Trier, Stadtplan von Berthold, 1838 (Faks.)

8,00 

Berthold, Stadtplan von Trier, um 1838.

Hochwertiger Nachdruck, 42 × 30 cm.

Nur noch 1 vorrätig

Artikelnummer: trier-berthold-1838 Kategorien: , Schlagwörter: , , ,

Beschreibung

Stadtplan von Trier, A. Berthold, um 1838.

In dem undatierten Plan sind die ersten amtlichen Hausnummern eingetragen, die von 1785 bis 1851 gültig waren. Mutmaßlich gründet die Aufnahme auf den Übersichtskarten des 1818 begonnenen preußischen Urkatasters, denn in der Stadterweiterung erkennt man die erste Flurteilung.

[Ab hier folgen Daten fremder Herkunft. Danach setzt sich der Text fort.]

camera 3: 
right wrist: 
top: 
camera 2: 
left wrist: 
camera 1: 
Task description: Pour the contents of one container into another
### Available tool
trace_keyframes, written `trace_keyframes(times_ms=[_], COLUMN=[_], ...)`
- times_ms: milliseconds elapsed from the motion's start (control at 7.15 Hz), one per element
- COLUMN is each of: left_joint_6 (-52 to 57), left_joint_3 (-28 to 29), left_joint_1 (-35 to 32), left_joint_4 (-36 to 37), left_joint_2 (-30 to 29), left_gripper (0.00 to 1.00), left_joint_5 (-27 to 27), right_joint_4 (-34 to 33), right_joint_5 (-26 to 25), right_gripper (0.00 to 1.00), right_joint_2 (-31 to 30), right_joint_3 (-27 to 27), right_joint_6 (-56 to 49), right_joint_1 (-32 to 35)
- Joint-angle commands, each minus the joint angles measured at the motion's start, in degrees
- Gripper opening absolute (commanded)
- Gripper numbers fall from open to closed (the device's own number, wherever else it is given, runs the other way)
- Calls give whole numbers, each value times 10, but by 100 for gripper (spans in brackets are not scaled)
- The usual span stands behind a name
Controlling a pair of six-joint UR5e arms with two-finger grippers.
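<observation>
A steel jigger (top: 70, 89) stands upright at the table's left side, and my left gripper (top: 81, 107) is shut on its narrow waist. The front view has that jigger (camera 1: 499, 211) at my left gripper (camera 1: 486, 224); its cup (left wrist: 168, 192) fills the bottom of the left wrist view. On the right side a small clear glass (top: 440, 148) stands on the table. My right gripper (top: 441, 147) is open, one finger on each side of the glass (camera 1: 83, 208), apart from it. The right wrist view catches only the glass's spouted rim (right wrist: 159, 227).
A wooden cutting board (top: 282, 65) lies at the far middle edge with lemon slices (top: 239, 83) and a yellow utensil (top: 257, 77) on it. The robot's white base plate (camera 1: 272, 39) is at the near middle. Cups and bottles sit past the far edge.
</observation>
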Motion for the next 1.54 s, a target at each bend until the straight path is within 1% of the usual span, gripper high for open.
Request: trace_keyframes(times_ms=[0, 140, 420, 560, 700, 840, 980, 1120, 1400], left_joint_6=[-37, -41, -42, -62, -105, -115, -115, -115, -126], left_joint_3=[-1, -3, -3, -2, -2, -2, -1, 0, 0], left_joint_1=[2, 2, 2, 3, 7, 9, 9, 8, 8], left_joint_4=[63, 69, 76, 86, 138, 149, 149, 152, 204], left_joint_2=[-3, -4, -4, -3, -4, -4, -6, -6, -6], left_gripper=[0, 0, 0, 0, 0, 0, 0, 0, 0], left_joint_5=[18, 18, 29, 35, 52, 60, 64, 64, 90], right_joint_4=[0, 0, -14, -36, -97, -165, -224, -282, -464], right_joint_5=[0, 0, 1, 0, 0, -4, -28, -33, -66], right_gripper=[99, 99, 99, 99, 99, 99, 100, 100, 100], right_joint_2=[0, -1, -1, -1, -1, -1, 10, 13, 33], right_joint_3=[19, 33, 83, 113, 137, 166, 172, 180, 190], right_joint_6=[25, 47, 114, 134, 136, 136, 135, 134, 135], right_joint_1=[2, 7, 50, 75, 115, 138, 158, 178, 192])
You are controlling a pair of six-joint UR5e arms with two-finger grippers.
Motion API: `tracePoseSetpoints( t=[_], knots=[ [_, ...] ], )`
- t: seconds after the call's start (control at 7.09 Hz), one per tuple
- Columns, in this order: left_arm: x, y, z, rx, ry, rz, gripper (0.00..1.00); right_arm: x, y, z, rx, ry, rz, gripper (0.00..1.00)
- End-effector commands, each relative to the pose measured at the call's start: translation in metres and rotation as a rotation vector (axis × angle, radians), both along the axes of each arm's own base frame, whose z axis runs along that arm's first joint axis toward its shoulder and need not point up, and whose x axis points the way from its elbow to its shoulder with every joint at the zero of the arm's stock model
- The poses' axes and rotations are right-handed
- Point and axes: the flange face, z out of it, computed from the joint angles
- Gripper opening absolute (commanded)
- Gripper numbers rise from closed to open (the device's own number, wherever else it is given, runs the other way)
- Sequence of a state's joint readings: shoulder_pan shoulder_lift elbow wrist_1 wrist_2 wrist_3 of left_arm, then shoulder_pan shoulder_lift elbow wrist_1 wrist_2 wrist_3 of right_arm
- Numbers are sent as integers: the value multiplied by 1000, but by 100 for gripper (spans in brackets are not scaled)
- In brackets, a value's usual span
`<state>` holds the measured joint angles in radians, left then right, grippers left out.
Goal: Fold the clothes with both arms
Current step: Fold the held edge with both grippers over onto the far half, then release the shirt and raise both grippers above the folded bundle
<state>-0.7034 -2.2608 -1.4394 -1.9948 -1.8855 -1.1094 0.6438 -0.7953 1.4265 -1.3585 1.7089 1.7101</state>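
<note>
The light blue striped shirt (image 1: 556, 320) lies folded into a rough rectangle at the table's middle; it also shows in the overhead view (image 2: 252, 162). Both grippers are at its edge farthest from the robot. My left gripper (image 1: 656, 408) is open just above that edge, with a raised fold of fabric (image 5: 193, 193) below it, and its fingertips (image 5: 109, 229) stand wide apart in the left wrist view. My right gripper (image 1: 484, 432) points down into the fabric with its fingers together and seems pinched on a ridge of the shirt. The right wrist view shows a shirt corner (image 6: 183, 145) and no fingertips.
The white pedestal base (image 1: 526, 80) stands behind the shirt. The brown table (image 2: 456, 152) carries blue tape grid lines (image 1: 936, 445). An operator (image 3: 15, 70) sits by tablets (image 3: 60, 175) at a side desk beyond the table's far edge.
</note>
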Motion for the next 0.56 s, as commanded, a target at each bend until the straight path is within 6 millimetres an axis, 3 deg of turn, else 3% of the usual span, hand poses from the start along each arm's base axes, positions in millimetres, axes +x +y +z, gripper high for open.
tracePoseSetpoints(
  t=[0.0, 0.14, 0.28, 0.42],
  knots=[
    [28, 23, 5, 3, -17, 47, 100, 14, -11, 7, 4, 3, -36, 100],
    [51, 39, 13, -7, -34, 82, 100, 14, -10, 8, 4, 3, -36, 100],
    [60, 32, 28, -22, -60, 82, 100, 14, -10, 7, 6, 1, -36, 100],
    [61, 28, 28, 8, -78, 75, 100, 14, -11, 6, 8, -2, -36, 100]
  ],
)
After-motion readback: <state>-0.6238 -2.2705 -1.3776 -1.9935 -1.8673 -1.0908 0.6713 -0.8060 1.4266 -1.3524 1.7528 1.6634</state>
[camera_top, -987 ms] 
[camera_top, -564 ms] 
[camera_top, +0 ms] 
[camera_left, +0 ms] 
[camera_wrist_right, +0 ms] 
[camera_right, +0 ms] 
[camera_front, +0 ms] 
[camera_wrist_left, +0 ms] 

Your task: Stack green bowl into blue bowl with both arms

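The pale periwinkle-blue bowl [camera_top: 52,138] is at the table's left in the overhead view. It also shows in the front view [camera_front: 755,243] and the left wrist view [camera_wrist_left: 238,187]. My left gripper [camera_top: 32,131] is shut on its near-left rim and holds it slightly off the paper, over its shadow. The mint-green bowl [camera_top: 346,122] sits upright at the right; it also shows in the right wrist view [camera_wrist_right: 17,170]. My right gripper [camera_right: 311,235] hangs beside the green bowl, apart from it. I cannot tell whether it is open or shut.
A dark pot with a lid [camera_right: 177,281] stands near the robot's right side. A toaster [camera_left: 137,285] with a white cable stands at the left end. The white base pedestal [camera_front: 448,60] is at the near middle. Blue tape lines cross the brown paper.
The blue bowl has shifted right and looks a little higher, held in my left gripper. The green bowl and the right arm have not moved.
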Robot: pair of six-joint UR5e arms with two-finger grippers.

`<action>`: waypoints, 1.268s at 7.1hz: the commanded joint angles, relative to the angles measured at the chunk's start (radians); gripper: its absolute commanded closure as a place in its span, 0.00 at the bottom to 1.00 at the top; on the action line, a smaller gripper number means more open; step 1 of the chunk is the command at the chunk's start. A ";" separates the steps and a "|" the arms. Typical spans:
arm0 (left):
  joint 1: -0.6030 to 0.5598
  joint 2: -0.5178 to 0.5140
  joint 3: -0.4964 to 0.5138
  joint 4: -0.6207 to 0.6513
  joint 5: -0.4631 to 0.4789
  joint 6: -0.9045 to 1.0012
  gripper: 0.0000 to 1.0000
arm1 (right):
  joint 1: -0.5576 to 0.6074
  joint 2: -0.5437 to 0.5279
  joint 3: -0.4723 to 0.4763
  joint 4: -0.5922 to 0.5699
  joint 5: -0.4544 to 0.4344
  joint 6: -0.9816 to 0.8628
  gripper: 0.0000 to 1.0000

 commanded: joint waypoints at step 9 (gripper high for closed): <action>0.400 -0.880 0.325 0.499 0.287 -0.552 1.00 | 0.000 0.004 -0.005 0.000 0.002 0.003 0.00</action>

Es gibt gute Gründe, die für eine Datierung in das Jahr 1838 sprechen. Das 1832 durch Johann Georg Wolff errichtete Hauptzollamt im Bereich der Römerbrücke (Johanniterufer) erscheint in dem Plan. Es fehlt aber jeder Hinweis auf die Dampfschiffahrt, die 1839 gegründet und 1841 wirklich begonnen wurde. Im Aquarell von Fresz aus dem Jahr 1842 ist nicht nur die „Dampfschiffahrts-Anlegestelle“ deutlich zu erkennen, sondern es sind die am 19. April und 15. Juni 1841 in Betrieb genommenen Dampfschiffe „Mosella“ und „Kurfürst Balduin“ zum zentralen Bildmotiv ausgearbeitet. (Die Jungfernfahrt des dritten Dampfschiffes war übrigens am 13. März 1842.) Die östliche Stadterweiterung im Bereich Amphitheater („Gartenfeld vor dem Mußthore“, heute Gartenfeldstraße und alles südlich davon bis zur Olewiger Straße), die erstmals exakt aufgenommen ist, zeigt einen Stand der Besiedlung, wie er auch im 1838 gedruckten „Verzeichnis der Eigenthümer der Häuser … 1837“ gegeben ist. Hier erscheinen außer dem „Haus zur Meerkatz“ bei dem Mußtor mit der höchsten Nummer 1158 weitere 22 Nummern 1158 a–w im Gartenfeld vor dem Mußtor, darunter das Anwesen „Wolfs Garten“ des o. a. Johann Georg Wolff mit 1158 k, das „Landhaus Fuxius“ mit 1158 o (direkt unter dem Amphitheater), das Haus daneben, das den Erben des 1836 verstorbenen Baurats von Quednow gehörte, mit 1158 p. Es soll nicht mit der „Charlottenaue“ auf der anderen Seite der Olewiger Straße, auch „Quednow’s Lust“ genannt, verwechselt werden. Berthold hat nur die Nummer, aber nicht die Buchstaben aufgenommen. Vielleicht ist deshalb die Konkordanz des zweiten (viergeteilten) Nummernkreises von 1851 in der Osterweiterung ganz falsch bzw. fehlend. Bei der Sect. I Nr. 319 handelt es sich nämlich um das „Landhaus Fuxius“ 1158 o, das seit 1854 „Villa Recking“, seit 1867 aber „Villa Lautz“ genannt wurde (heute Olewiger Straße 15/17). Die Sect. I Nr. 322 ist das Wolffsche Anwesen 1158 k (rechts neben der Beschriftung „vor dem Mußthor“).

Das alles spricht für eine Datierung des Stadtplans ins Jahr 1838. Möglicherweise war die Herausgabe des Eigenthümer-Verzeichnisses von 1838, des zweiten nach 1818, sogar der Anlass.